起先约尼觉得这件事跟他关系不大,因为他既没有牛羊也没有鸡鸭。可是相同的命运使他很自然地站在穷苦农民一边。尤其是当他听说林场监护官事先知道要收回土地,骗了安德烈的钱后,连夜卷逃时,气愤极了,恨不得一下子把苏拉打死。
人群越聚越多,没有领头的,也不知道应该怎么办,有些人只是拿胆小怕事的老人出气。
约尼如梦初醒,挺身而出:
“林场是村里的。
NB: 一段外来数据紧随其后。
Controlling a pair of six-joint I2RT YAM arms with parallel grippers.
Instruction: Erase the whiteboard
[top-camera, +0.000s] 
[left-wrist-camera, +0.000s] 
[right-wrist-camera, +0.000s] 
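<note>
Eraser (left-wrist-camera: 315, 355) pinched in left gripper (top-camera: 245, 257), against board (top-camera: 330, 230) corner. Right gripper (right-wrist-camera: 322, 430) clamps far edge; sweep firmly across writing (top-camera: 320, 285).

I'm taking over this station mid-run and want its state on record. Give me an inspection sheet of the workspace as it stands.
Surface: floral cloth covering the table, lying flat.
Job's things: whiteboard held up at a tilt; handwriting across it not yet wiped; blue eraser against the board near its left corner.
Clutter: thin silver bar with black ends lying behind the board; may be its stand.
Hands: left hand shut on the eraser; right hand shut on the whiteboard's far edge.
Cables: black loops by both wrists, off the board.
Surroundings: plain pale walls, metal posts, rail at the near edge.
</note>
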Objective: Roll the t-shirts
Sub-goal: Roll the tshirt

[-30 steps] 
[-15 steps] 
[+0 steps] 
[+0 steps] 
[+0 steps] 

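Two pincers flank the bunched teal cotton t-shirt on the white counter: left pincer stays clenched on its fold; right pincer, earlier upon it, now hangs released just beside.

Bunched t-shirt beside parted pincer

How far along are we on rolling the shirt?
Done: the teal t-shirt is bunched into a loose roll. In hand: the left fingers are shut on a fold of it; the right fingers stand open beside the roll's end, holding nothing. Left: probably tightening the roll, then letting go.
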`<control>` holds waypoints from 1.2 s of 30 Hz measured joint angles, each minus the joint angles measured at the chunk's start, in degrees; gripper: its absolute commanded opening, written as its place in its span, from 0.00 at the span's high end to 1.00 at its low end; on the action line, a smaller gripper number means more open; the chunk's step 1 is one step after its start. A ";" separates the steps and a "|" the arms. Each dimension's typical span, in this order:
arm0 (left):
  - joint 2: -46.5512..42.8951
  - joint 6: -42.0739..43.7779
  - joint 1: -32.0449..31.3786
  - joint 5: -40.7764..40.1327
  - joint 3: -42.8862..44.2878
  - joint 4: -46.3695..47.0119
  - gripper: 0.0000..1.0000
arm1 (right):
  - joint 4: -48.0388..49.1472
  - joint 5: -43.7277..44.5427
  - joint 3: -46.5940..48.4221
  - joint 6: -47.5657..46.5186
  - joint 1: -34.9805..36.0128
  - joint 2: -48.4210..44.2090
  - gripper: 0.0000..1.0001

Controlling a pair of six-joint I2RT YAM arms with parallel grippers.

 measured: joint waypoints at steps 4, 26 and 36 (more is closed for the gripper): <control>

牧场也是村里的。”
“对呀!对呀!”群众在怒吼。
“土地不属于任何一个人。土地是属于上帝的。上帝只把土地赐给那些照管土地的人们。土地是属于耕种土地的人的。”
他的话音刚落,人群中立刻爆发出狂热的欢呼。
就在这个时候,有人叫喊:警察!村民默默地给一队骑马来弹压的警察让出一条道。大伙对列队站在村公所门前的警察,投去愤怒的目光,然而已经有一些人打算溜走了。约尼一直站在一条石凳上,比大伙高出一个头。他镇定地发出洪亮的叫喊:
“大伙全留在这儿,谁也不要走!”
瞬间,人们都自觉地站住,同时有人伸手拉了约尼一把,他很快就隐没在人群中。
正当骑马的警官要驱散人群时,首席法宫乘坐一辆轻便马车来了。人群下意识地闪开一条道,让他的马车径直往村公所大门驶去。他先是责备村长和村文书没有尽职,要村长向村民宣布将土地归还契约持有者的法令。
村长是个老奸巨猾的家伙,深知自己干了许多见不得人的勾当,在愤怒的村民正高喊要打死他的时候,他是死活不肯出去的。